## What is being asked
Quote every line from the top of the listing down to and including the line that contains "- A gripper".

## Dataset records

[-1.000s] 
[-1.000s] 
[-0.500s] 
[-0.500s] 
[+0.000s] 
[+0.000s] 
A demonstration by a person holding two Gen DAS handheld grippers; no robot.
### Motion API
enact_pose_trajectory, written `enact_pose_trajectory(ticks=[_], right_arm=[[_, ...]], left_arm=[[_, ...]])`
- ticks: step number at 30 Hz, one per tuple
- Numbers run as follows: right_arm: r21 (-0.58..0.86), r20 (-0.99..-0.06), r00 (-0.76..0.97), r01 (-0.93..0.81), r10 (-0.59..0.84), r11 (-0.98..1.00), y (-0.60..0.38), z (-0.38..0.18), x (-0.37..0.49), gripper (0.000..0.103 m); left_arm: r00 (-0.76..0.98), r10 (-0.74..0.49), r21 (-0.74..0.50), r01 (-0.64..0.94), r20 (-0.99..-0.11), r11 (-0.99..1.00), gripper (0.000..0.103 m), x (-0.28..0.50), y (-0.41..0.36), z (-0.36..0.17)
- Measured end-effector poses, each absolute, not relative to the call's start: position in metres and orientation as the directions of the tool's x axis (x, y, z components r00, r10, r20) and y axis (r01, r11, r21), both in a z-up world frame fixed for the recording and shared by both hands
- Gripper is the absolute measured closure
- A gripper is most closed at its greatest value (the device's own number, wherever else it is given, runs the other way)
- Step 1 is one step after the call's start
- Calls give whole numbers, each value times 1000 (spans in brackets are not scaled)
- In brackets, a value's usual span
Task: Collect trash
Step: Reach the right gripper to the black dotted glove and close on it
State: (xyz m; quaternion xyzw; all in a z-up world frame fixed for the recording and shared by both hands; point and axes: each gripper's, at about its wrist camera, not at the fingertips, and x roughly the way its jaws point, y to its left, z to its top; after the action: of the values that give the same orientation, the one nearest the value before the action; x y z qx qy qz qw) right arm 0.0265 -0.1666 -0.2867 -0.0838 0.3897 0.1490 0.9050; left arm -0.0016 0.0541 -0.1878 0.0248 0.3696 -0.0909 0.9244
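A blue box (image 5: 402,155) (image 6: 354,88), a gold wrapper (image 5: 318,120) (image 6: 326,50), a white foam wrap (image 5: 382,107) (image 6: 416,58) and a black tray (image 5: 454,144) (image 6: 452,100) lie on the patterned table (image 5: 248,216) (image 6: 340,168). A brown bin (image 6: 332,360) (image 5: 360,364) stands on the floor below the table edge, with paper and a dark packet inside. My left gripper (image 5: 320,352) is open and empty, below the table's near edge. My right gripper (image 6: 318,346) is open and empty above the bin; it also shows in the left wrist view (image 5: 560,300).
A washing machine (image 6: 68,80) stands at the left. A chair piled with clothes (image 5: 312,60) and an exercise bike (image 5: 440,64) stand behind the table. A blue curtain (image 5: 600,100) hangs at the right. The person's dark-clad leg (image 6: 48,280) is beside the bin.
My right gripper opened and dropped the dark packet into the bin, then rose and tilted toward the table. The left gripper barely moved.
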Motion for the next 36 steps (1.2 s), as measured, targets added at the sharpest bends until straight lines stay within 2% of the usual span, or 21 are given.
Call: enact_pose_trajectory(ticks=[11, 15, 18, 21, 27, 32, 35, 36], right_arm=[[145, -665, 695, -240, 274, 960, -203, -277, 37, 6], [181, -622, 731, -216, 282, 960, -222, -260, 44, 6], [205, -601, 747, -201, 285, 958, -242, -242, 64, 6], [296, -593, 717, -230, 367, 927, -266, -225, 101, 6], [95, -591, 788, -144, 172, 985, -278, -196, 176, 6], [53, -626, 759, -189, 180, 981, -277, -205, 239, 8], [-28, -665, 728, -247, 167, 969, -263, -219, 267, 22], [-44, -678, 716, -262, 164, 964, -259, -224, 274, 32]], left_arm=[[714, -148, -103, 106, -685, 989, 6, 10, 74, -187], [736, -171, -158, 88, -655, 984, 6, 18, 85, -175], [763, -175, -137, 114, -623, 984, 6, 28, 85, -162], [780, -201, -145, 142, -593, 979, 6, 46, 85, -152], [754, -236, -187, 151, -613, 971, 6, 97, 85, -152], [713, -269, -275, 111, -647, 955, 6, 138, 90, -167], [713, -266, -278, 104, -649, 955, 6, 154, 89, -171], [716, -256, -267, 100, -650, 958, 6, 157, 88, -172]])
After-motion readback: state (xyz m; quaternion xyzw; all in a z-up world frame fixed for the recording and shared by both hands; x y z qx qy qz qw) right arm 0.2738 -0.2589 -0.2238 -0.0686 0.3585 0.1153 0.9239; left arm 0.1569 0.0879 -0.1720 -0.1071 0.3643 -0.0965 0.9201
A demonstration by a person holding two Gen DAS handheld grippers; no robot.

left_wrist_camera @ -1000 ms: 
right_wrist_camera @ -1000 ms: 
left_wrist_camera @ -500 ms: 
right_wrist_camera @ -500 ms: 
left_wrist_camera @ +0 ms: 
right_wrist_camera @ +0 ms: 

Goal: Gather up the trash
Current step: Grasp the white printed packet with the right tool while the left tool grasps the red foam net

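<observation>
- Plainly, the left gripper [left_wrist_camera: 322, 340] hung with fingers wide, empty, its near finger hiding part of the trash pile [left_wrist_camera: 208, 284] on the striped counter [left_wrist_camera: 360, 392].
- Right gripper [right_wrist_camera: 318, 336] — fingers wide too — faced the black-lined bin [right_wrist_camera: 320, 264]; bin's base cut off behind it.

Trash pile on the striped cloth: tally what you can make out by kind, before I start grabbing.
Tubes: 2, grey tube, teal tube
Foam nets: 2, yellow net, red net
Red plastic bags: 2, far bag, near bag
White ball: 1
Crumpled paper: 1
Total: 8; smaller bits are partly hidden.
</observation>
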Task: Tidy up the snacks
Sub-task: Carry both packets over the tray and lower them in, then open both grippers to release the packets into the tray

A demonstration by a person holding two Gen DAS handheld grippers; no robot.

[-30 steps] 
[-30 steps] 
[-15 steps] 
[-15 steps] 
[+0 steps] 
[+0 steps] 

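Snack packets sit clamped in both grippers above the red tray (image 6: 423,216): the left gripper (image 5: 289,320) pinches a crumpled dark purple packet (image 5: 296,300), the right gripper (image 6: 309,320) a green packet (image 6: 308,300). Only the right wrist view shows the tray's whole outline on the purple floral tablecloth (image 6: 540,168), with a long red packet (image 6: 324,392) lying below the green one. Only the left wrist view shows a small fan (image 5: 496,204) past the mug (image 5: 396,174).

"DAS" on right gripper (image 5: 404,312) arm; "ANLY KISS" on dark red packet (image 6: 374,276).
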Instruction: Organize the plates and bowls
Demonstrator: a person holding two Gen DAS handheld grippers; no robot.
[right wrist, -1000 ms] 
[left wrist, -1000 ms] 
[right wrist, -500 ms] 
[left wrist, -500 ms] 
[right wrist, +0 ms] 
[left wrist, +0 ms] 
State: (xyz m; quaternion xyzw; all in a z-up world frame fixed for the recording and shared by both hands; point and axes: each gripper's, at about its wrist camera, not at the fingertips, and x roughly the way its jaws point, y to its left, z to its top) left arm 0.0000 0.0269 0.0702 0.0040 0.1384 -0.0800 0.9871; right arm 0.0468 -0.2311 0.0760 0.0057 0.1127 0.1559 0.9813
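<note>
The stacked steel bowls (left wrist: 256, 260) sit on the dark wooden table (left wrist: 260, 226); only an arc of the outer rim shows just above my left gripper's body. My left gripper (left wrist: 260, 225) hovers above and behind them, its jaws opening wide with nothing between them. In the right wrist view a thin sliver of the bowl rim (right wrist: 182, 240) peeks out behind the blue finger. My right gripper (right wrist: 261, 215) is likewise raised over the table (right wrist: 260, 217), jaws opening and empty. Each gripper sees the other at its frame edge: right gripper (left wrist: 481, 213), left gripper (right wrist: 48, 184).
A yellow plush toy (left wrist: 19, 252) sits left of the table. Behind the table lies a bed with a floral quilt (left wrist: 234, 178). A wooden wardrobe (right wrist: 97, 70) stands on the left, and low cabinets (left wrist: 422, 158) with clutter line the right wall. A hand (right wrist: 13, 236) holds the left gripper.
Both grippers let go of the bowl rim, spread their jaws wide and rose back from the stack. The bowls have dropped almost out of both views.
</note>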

## Reply to the exercise
[-1.000s] 
[-1.000s] 
[-0.500s] 
[-0.500s] 
[+0.000s] 
[+0.000s] 
A demonstration by a person holding two Gen DAS handheld grippers; no robot.
### Motion API
enact_pose_trajectory, written `enact_pose_trajectory(ticks=[_], right_arm=[[_, ...]], left_arm=[[_, ...]])`
- ticks: step number at 30 Hz, one per tuple
- Numbers run as follows: right_arm: r21 (-0.58..0.86), r20 (-0.99..-0.06), r00 (-0.76..0.97), r01 (-0.93..0.81), r10 (-0.59..0.84), r11 (-0.98..1.00), y (-0.60..0.38), z (-0.38..0.18), x (-0.37..0.49), gripper (0.000..0.103 m); left_arm: r00 (-0.76..0.98), r10 (-0.74..0.49), r21 (-0.74..0.50), r01 (-0.64..0.94), r20 (-0.99..-0.11), r11 (-0.99..1.00), gripper (0.000..0.103 m), x (-0.28..0.50), y (-0.41..0.36), z (-0.36..0.17)
- Measured end-effector poses, each absolute, not relative to the call's start: position in metres and orientation as the directions of the tool's x axis (x, y, z components r00, r10, r20) and y axis (r01, r11, r21), both in a z-up world frame fixed for the recording and shared by both hands
- Gripper is the absolute measured closure
- A gripper is most closed at its greatest value (the device's own number, wherever else it is given, runs the other way)

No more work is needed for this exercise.